“A very pleasant place to build a town.”
In September 1609, Henry Hudson anchored his ship, the “Halve Maen” (Dutch for Half Moon), along a bay on the Hudson River outside of what would become the City of Peekskill. His first mate, Robert Juet, described in the ship log the location as a “very pleasant place to build a town.” It was to become among the first Dutch trading posts.
Jan Peek was Peekskill’s earliest European resident, recognized as making first contact with the Lenape Native American people that populated the lower Hudson Valley at that time. The name “Peekskill” derives from a combination of the Jan Peek’s last name and the Dutch word for stream “kill.”
At the time of the American Revolution, George Washington established this area as the headquarters for the Continental Army in 1776. Its various mills built along the community’s creeks and streams made the area an important manufacturing center and provided the army with supplies.

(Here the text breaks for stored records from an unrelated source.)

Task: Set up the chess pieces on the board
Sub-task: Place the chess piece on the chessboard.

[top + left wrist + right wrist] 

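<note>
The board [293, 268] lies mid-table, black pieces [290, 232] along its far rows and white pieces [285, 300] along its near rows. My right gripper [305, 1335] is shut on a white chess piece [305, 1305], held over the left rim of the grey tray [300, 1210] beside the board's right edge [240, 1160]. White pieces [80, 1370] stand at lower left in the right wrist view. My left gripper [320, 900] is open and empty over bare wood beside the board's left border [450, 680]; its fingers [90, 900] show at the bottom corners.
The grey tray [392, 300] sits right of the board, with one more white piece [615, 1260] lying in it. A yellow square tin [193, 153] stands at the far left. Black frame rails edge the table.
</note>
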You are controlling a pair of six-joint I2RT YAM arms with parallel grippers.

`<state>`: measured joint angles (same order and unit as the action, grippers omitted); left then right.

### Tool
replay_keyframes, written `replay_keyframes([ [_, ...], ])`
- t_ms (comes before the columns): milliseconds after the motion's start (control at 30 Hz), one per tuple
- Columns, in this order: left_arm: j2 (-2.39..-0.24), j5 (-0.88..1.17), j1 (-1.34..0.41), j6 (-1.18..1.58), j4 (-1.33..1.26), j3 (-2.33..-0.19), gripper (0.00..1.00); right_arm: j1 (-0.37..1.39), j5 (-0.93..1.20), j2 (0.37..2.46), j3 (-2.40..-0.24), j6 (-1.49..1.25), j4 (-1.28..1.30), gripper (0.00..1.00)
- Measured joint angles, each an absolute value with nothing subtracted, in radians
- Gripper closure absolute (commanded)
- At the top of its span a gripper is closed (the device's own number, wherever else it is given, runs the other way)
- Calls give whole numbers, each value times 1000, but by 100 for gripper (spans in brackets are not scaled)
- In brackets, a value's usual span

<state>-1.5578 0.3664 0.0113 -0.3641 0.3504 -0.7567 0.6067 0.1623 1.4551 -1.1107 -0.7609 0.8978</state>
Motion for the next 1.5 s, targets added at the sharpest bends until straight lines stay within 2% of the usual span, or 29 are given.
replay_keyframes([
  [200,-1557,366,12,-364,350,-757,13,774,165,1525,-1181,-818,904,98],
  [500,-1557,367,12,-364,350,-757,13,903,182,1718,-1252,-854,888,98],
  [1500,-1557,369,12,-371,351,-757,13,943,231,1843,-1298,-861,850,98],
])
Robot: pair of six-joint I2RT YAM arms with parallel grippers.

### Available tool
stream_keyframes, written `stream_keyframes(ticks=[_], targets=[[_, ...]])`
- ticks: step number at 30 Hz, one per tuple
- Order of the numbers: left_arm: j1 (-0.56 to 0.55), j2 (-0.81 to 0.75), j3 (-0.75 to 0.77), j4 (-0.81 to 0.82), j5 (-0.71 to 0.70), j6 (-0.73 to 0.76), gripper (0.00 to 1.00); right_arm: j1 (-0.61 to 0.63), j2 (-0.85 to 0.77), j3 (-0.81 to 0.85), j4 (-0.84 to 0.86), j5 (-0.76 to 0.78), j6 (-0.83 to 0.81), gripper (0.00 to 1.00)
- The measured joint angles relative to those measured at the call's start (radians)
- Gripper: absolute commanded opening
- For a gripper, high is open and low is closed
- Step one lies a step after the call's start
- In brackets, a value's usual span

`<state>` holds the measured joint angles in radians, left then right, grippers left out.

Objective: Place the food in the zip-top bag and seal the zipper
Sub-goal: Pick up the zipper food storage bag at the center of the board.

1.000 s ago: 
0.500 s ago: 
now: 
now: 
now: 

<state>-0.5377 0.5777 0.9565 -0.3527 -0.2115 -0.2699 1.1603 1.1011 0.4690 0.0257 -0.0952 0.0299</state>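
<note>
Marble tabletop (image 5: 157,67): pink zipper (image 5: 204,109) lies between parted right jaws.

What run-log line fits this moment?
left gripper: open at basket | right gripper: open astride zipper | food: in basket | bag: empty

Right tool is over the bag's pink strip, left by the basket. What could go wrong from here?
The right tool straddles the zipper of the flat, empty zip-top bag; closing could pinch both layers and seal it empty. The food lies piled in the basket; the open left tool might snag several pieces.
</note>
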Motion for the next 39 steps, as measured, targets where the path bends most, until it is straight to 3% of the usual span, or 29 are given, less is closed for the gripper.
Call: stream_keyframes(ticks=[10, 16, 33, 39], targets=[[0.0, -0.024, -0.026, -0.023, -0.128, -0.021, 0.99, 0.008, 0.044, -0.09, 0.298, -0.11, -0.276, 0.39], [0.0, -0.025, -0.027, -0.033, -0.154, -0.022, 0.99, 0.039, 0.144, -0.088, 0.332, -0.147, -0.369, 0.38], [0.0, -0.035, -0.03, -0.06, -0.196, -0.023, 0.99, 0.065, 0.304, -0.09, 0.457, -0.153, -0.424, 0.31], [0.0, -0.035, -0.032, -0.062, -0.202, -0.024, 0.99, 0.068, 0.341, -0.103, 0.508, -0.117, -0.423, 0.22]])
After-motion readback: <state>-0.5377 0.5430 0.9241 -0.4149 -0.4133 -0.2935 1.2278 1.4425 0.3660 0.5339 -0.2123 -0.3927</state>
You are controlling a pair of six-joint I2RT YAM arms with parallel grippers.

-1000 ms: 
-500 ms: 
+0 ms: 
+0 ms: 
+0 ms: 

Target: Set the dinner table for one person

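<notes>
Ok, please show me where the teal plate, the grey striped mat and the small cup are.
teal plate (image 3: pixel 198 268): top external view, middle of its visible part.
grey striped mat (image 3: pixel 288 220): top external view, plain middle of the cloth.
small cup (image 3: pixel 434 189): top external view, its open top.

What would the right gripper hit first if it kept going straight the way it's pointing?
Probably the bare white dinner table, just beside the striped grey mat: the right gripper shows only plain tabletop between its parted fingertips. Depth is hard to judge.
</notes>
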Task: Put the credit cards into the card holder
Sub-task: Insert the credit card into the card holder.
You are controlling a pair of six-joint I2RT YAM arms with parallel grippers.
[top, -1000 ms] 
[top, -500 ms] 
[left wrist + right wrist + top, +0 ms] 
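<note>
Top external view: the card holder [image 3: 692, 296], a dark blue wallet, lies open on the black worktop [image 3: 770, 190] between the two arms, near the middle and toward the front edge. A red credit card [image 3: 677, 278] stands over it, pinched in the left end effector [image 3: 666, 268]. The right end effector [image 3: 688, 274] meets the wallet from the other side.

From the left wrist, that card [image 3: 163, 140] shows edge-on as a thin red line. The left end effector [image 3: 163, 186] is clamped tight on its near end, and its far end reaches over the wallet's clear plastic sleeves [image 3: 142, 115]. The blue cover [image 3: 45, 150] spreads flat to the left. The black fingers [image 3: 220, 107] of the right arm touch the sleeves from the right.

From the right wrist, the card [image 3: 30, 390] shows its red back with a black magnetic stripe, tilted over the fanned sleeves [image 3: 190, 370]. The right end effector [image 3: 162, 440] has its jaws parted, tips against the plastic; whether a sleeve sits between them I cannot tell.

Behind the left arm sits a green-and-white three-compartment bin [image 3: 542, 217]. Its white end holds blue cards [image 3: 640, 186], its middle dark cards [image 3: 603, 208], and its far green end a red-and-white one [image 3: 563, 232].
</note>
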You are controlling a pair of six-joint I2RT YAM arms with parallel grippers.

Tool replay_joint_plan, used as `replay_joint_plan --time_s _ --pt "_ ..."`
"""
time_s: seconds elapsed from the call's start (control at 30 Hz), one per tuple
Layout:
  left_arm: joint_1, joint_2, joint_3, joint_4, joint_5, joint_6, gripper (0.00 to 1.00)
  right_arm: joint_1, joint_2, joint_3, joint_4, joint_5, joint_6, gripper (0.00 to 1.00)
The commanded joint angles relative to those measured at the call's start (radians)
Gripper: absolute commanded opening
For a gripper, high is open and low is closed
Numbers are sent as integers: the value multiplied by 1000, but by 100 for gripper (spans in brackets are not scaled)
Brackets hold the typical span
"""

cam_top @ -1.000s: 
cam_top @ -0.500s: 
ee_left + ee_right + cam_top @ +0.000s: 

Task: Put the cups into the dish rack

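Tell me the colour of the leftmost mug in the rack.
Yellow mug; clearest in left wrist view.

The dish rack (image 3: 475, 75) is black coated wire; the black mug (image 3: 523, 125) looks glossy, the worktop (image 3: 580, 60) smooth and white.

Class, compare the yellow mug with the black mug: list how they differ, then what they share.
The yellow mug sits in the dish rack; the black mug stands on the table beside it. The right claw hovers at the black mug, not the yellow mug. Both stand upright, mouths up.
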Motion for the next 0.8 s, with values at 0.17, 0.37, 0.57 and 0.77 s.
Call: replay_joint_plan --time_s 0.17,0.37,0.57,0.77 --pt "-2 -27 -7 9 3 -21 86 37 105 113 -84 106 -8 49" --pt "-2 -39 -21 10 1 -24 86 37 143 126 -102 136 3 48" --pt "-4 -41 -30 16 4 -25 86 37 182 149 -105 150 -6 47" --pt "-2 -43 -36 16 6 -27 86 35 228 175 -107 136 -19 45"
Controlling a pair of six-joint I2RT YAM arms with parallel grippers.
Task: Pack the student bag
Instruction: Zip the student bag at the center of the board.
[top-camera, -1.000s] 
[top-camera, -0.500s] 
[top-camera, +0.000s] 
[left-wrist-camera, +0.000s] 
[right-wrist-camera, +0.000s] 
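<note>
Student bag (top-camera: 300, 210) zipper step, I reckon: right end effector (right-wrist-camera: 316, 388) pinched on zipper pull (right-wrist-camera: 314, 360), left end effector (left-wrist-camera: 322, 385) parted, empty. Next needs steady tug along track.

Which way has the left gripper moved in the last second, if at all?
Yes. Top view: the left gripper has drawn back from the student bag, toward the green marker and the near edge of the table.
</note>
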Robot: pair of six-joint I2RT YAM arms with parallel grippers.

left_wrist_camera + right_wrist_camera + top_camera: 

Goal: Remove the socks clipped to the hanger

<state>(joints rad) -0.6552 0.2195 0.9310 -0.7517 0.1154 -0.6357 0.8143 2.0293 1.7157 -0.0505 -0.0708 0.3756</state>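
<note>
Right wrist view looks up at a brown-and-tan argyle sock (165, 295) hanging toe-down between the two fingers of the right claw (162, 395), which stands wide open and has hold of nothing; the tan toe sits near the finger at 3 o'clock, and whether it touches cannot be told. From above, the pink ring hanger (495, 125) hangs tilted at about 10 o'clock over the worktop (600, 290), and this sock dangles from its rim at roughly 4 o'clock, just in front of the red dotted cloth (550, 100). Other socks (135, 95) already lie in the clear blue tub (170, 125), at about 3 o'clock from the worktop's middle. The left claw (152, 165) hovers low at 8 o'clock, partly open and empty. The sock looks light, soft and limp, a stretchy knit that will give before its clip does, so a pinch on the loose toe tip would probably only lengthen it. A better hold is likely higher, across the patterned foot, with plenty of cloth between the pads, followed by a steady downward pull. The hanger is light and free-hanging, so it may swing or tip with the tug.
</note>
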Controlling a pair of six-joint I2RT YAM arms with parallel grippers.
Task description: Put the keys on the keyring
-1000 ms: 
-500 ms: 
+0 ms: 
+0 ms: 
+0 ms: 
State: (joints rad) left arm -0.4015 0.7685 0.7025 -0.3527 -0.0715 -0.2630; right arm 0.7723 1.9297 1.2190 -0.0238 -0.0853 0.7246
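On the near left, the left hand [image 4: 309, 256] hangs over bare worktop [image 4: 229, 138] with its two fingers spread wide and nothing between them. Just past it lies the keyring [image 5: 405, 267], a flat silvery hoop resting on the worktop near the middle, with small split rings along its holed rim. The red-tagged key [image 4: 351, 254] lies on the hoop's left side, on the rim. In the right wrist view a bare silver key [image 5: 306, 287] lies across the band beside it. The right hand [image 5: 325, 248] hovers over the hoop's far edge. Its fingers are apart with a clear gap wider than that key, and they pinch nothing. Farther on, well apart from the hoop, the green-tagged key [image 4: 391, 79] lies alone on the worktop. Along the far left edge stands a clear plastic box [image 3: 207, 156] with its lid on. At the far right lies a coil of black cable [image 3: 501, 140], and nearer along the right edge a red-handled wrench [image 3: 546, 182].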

Peekskill & Civil Rights History
Peekskill holds a prominent place in the history of civil rights. It is the most significant place in the Hudson River Valley for understanding the history of American slavery and the Underground Railroad, the network of secret sites that helped fugitive slaves travel to freedom. Historical Underground Railroad sites include the home of William Sands known as the “Safe House”, the home of the famous abolitionist Henry Ward Beecher, and the A.M.E. Zion Church whose members included Harriet Tubman, Sojourner Truth, and Frederick Douglass.
In 1940 Peekskill incorporated as a city. In modern civil rights history, Peekskill would become known infamously as the place of the “Peekskill Riots” in 1949, local violent protest against the concerts announced by prominent activist Paul Robeson to benefit the Civil Rights Congress. The riot actually took place in Cortlandt Manor.
More recently, Peekskill would become the first city in New York State to elect an African American mayor, Richard E. Jackson in 1984.
A City that Makes Things, Promotes People
Peekskill has always been known as an industrial center – a city that makes things. The mills of Peek’s Creek provided essential gunpowder, leather, planks, and flour for the fight for American independence. The area is also known for its prominence as a maker of brick pavers, iron plows, hats, and stoves—many of which were transported West to fuel the settling of America. Peekskill is also known for the invention of Crayola Crayons at the Peekskill Chemical Works and the Fleishman Factory made yeast used across the country.
Peekskill has been home to numerous individuals that make their mark in the world with an inventive, entrepreneurial spirit. Peekskill was the home of Peter Cooper, who built the first successful locomotive to be used as an American railroad and sponsored the first trans-Atlantic telegraph. L. Frank Baum, who wrote The Wonderful Wizard of Oz, attended the Peekskill Military Academy and, while controversial, some believe that the city’s yellow brick roads inspired him. While historians debate the authenticity of that claim, others believe in letting the imagination go along with the fantasy.
In addition to Washington, Peekskill played host to Abraham Lincoln. On his way to his inauguration, Lincoln’s train stopped here and he spoke to a huge crowd.
The Twentieth Century
Throughout most of the 20th Century, Peekskill served as the primary shopping and entertainment center of Northern Westchester and Southern Putnam Counties. Peekskill was home to movies and roller skating as well as the center of retail for everything from clothes and shoes to jewelry. Peekskill even had its own Woolworth’s store, a variety of small hotels and professional offices. Many mom and pop stores and businesses closed due to the advent of the malls and as online shopping took hold. In 2019 downtown said goodbye to Arthur Weeks & Son Jewelers as Mr. Weeks retired after this family business operated more than 120 years. Despite difficult time for retail in America, Peekskill continues to rise.
In the 1990s Peekskill created the Peekskill Artist District to attract artists to live, work and create affordably in Peekskill. The artist community today has about 100 artists who live or create here. And a new wave of artists—those in the media arts are abound. Photographers, videographers, sound engineers, lighting designers, graphic designers, and game designers all call Peekskill home.
Peekskill’s prominent people include New York State Governor George Pataki and NBA Basketball Star Elton Brand—both of whom graduated from Peekskill High School. The Pataki family maintained their farm within Peekskill’s borders while the Brand family started the Elton Brand Foundation to help Peekskill’s youth achieve their dreams. Brand regularly returns to Peekskill to host a basketball clinic for area youth. Other notable Peekskill personalities that include Mel Gibson, Paul Rubens, Stanly Tucci, Reggie Austin, James McNair, and Rosie Bonavita – the original “Rosie the Riveter”.
Revitalization is in full force now with the focus shifting to arts technology, culinary excellence, galleries, boutique shopping, year-long Farmers Market and our Hudson River waterfront. Peekskill is fortunate to have reclaimed and retained much of the architecture and open space that defined its elegant past. Come be part of our future!